WHAT YOU WILL DO
Select from the data all lines with the word "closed".

DATA EXCERPT

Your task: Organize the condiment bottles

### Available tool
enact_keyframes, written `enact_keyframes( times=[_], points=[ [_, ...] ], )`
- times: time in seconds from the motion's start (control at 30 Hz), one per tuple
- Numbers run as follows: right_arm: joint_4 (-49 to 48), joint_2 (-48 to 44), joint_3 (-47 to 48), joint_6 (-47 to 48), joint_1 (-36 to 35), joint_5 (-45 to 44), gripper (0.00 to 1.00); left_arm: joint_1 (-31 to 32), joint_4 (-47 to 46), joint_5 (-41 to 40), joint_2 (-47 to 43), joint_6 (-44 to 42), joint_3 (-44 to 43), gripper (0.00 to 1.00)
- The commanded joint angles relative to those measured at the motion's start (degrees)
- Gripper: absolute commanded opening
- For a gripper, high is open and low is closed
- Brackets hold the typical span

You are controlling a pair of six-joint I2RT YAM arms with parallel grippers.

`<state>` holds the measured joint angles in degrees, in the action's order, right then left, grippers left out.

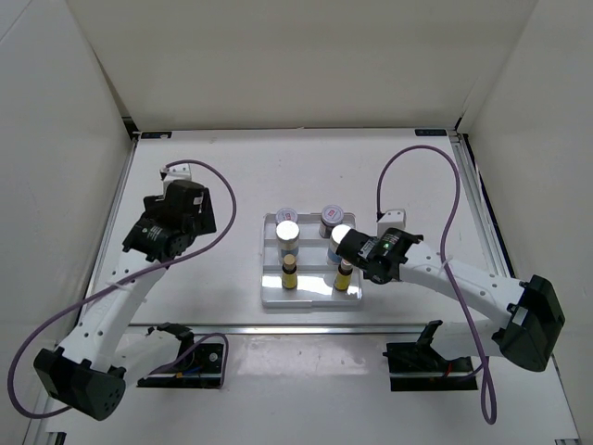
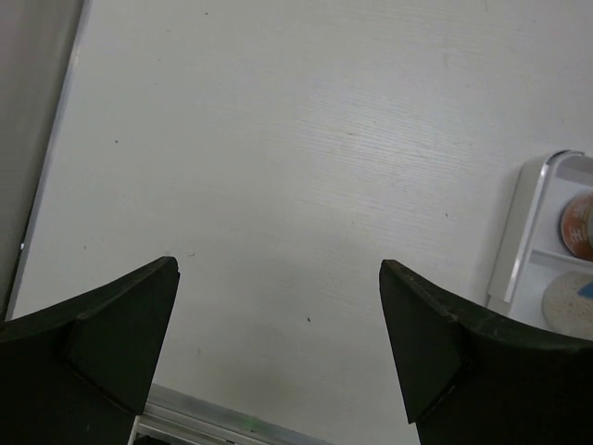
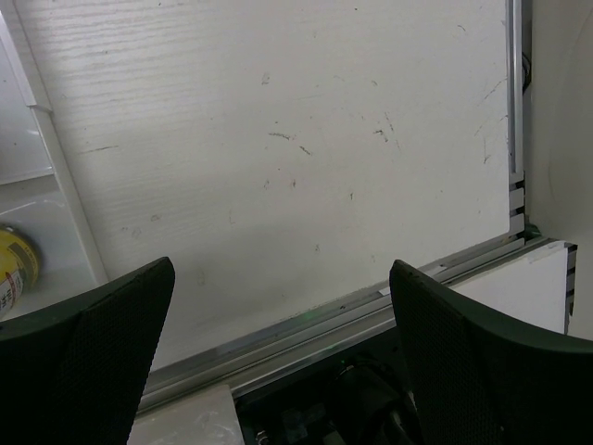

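While both arms hover with nothing in their grasp, I read the left gripper (image 2: 278, 266) as spread wide over bare table (image 2: 278, 139), with nothing between its fingers. Off to the right of those jaws, well apart from them, the edge of the white tray (image 2: 515, 222) comes into view with parts of two jars inside, too cropped for me to say more. The right gripper (image 3: 281, 267) is likewise spread, with only tabletop and the near rail (image 3: 306, 324) between its fingers. To the left of its jaws runs the tray's wall, and one of the yellow bottles (image 3: 13, 267) shows just past it, inside the tray. From overhead I count all six condiment bottles in the tray: four silver-lidded shaker jars (image 1: 288, 230) across the far half and the two yellow bottles upright in the near half. The right arm's head is just beside the right-hand pair.
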<state>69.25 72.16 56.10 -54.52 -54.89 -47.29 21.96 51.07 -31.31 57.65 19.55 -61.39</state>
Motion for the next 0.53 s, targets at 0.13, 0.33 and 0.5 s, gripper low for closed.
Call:
enact_keyframes(
  times=[0.13,0.33,0.5],
  points=[
    [3.26,-1.06,1.47,-5.06,-0.39,-3.69,1.00,-0.51,-3.26,-7.89,-0.34,1.27,-0.75,1.00],
    [4.49,-1.06,1.47,-6.39,-0.39,-4.22,1.00,-0.51,-3.26,-9.65,-3.24,1.81,-0.23,1.00],
    [4.49,-3.86,1.47,-5.77,-0.39,-4.22,1.00,-0.51,-3.26,-10.96,-3.77,1.81,-0.23,1.00]
  ],
)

TASK OUTPUT
- For a gripper, high is open and low is closed
Motion for the next 0.53 s, targets at 0.13, 0.33 and 0.5 s, gripper low for closed.

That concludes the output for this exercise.